The JsonParser class specializes in parsing JSON objects into schema-compliant data structures. It extends the base DataParser functionality to handle nested JSON data with dot-separated path mapping for accessing nested fields.

Constructor

Create a new JSON parser for a specific schema with optional path mapping.
JsonParser(schema, mapping=None)

Parameters

schema
IdSchemaObjectT
required
The target schema object that describes the desired output format. This schema defines the structure and fields that the parsed JSON should conform to.
mapping
Mapping[SchemaField, str]
default:"None"
Optional path mapping rules that define how JSON paths correspond to schema fields. Uses dot-separated notation to access nested JSON properties.

Example

from superlinked import JsonParser, schema

@schema
class UserSchema:
    id: str
    name: str
    email: str
    age: int
    city: str

user_schema = UserSchema()

# Create parser with nested path mapping
parser = JsonParser(
    schema=user_schema,
    mapping={
        user_schema.id: "user.id",
        user_schema.name: "user.profile.fullName",
        user_schema.email: "user.contact.email",
        user_schema.age: "user.profile.age",
        user_schema.city: "user.address.city"
    }
)
The constructor will raise an InvalidInputException if the schema parameter is of an invalid type.

Methods

unmarshal()

Parse JSON data into schema-compliant objects using the defined path mapping.
unmarshal(data: dict[str, Any] | Sequence[dict[str, Any]]) -> list[ParsedSchema]
data
dict[str, Any] | Sequence[dict[str, Any]]
required
The JSON data to parse. Can be a single JSON object (dict) or a list of JSON objects.
Returns: list[ParsedSchema] - A list of ParsedSchema objects, one for each JSON object processed.

Example

# Sample nested JSON data
json_data = {
    "user": {
        "id": "U123",
        "profile": {
            "fullName": "John Doe",
            "age": 30
        },
        "contact": {
            "email": "john@example.com"
        },
        "address": {
            "city": "New York"
        }
    }
}

# Parse single JSON object
parsed_data = parser.unmarshal(json_data)

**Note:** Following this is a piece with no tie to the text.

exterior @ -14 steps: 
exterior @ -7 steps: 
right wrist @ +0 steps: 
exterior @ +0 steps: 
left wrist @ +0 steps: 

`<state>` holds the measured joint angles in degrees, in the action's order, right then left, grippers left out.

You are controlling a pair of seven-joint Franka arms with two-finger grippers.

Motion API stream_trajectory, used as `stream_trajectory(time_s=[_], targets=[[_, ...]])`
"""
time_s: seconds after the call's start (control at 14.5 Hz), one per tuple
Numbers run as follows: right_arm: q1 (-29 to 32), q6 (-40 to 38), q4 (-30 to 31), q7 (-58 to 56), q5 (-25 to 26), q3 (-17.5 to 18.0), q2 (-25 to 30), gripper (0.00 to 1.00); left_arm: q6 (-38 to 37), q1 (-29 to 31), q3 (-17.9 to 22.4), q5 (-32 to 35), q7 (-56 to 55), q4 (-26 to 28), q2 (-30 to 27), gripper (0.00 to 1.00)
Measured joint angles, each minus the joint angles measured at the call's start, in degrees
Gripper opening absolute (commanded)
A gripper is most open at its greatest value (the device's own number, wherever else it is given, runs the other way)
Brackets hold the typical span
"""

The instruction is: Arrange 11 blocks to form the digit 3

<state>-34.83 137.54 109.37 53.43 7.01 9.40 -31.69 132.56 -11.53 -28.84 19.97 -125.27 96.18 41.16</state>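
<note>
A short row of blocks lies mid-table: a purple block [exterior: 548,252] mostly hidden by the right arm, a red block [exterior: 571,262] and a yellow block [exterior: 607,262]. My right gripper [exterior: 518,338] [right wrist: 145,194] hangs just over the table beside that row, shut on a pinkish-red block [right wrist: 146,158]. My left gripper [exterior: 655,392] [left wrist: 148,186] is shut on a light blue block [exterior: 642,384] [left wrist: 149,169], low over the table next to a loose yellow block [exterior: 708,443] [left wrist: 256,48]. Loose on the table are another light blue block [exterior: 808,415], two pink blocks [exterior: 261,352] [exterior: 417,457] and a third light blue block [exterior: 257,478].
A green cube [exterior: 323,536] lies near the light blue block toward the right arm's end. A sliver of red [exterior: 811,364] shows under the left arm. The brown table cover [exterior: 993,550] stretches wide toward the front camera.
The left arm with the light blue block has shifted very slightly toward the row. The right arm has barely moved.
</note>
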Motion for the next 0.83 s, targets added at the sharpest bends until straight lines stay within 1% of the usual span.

# Parse multiple JSON objects
json_array = [json_data, another_json_object]
parsed_array = parser.unmarshal(json_array)

Path Mapping

The JsonParser uses dot-separated notation to access nested JSON properties:

Simple Field Access

mapping = {
    schema.name: "name",           # Root level field
    schema.email: "contact.email"  # Nested field
}

Complex Nested Access

mapping = {
    schema.product_name: "product.details.name",
    schema.price: "pricing.amount.value",
    schema.category: "product.category.primary.name"
}

Array Access

Access array elements by index:
mapping = {
    schema.first_tag: "tags.0",      # First element
    schema.primary_image: "images.0.url"  # Nested in array
}

Use Cases

API Response Processing

Perfect for processing API responses with nested data:
# API response from user service
api_response = {
    "status": "success",
    "data": {
        "users": [
            {
                "id": "1",
                "profile": {"name": "Alice", "age": 25},
                "preferences": {"theme": "dark"}
            }
        ]
    }
}

# Map API structure to schema
parser = JsonParser(
    user_schema,
    mapping={
        user_schema.id: "data.users.0.id",
        user_schema.name: "data.users.0.profile.name"
    }
)

Configuration File Processing

Parse complex configuration files:
# Configuration JSON
config = {
    "database": {
        "host": "localhost",
        "connection": {
            "timeout": 30,
            "pool_size": 10
        }
    }
}

@schema
class DatabaseConfig:
    host: str
    timeout: int
    pool_size: int

config_parser = JsonParser(
    DatabaseConfig(),
    mapping={
        DatabaseConfig().host: "database.host",
        DatabaseConfig().timeout: "database.connection.timeout",
        DatabaseConfig().pool_size: "database.connection.pool_size"
    }
)

Multi-Source Data Integration

Combine data from different JSON sources:
# Different API formats
source_a = {"user_info": {"name": "John"}}
source_b = {"profile": {"user": {"name": "John"}}}

# Same schema, different mappings
parser_a = JsonParser(user_schema, {user_schema.name: "user_info.name"})
parser_b = JsonParser(user_schema, {user_schema.name: "profile.user.name"})

Best Practices

Path Validation: Always validate that the JSON paths in your mapping exist in your source data. Missing paths will cause parsing failures.
Type Consistency: Ensure the values at your mapped JSON paths match the expected schema field types. The parser will attempt type conversion but explicit handling is safer.
Deep Nesting: Very deep nesting paths can impact performance and readability. Consider flattening complex JSON structures when possible.
Array Handling: When working with arrays, remember that indices are zero-based. Consider using multiple parsers for different array element patterns.

Integration Example

from superlinked import JsonParser, TextSimilaritySpace, CategoricalSimilaritySpace

# Define schema for product data
@schema
class ProductSchema:
    id: str
    name: str
    description: str
    category: str
    price: float

product_schema = ProductSchema()

# Create parser for e-commerce API format
parser = JsonParser(
    product_schema,
    mapping={
        product_schema.id: "product.sku",
        product_schema.name: "product.title",
        product_schema.description: "product.details.description",
        product_schema.category: "product.category.name",
        product_schema.price: "pricing.current.amount"
    }
)

# Process API data
api_data = fetch_products_from_api()
parsed_products = parser.unmarshal(api_data)

# Create vector spaces
text_space = TextSimilaritySpace(text=product_schema.description)
category_space = CategoricalSimilaritySpace(
    category_input=product_schema.category,
    categories=["electronics", "clothing", "books"]
)